(Beginning of GIVEN DATA)
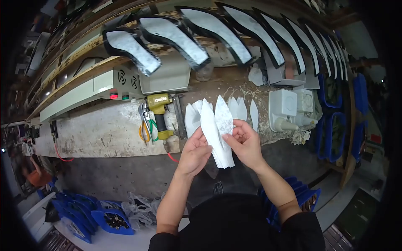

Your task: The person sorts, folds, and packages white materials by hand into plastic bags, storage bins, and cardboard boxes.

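Over the bench's front edge, my left hand (pixel 196 152) grips a stack of white leaf-shaped pieces (pixel 212 134) from the left side. My right hand (pixel 245 144) pinches a speckled white leaf-shaped piece (pixel 224 115) at its edge, fanned to the right of the stack. Both bundles meet at their lower ends. Behind them, more white pointed pieces (pixel 238 108) lie on the bench, partly covered by what I hold. To the left rest an olive-green nail gun (pixel 158 104) and scissors with orange and green handles (pixel 145 129).
Curved black-edged white pieces (pixel 213 31) hang in a row along the shelf above the workbench (pixel 104 140). A grey box with round vents (pixel 113 83) stands at left, white plastic containers (pixel 283 104) at right. Blue bins (pixel 111 221) sit low on both sides.
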### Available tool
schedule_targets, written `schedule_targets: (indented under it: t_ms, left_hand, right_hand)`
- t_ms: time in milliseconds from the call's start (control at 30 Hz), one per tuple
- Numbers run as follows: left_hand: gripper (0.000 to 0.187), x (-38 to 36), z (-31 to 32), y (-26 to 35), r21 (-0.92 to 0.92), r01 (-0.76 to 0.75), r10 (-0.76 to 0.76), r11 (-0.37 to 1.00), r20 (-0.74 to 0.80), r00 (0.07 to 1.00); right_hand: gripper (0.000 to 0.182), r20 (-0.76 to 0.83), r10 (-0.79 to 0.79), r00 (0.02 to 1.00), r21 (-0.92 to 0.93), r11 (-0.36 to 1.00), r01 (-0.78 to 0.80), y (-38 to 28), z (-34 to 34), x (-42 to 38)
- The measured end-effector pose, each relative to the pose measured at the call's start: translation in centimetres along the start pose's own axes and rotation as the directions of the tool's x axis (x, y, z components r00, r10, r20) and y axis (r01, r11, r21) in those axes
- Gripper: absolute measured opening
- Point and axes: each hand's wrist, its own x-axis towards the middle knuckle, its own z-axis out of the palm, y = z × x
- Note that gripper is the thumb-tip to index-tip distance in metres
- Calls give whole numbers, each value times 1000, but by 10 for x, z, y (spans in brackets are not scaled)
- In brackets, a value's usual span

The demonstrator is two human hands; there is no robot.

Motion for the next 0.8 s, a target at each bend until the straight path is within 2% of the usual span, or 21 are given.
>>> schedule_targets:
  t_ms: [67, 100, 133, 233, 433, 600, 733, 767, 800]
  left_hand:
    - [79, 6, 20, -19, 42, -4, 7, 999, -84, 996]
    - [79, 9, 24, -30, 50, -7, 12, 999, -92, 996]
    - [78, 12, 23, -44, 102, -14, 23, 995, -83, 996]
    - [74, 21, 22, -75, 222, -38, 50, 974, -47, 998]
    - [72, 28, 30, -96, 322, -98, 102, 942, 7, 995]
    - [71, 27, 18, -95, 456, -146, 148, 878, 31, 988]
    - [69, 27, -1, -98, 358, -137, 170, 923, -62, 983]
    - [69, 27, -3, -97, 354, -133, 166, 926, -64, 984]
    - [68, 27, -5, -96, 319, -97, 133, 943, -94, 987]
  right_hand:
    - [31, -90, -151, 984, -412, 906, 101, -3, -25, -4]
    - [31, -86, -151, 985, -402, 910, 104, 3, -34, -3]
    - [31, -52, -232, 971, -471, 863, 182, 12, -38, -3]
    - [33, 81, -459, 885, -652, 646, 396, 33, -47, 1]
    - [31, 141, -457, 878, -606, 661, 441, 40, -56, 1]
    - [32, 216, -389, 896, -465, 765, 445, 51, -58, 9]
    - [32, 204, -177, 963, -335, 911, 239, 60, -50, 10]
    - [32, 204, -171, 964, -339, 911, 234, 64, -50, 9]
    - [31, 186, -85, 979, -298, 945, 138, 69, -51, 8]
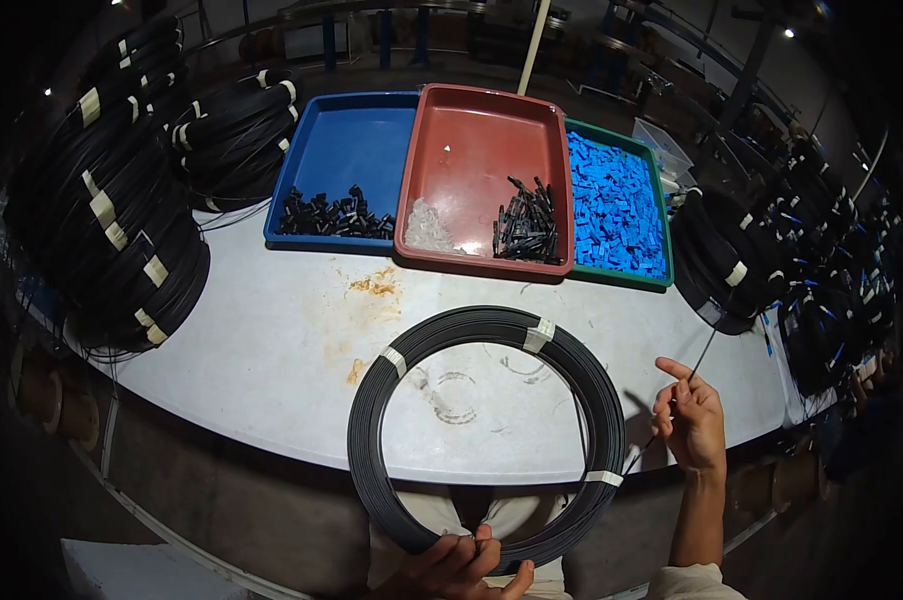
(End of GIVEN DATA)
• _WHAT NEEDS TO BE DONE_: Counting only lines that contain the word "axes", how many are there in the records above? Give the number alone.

• _EXERCISE RESPONSE_: 2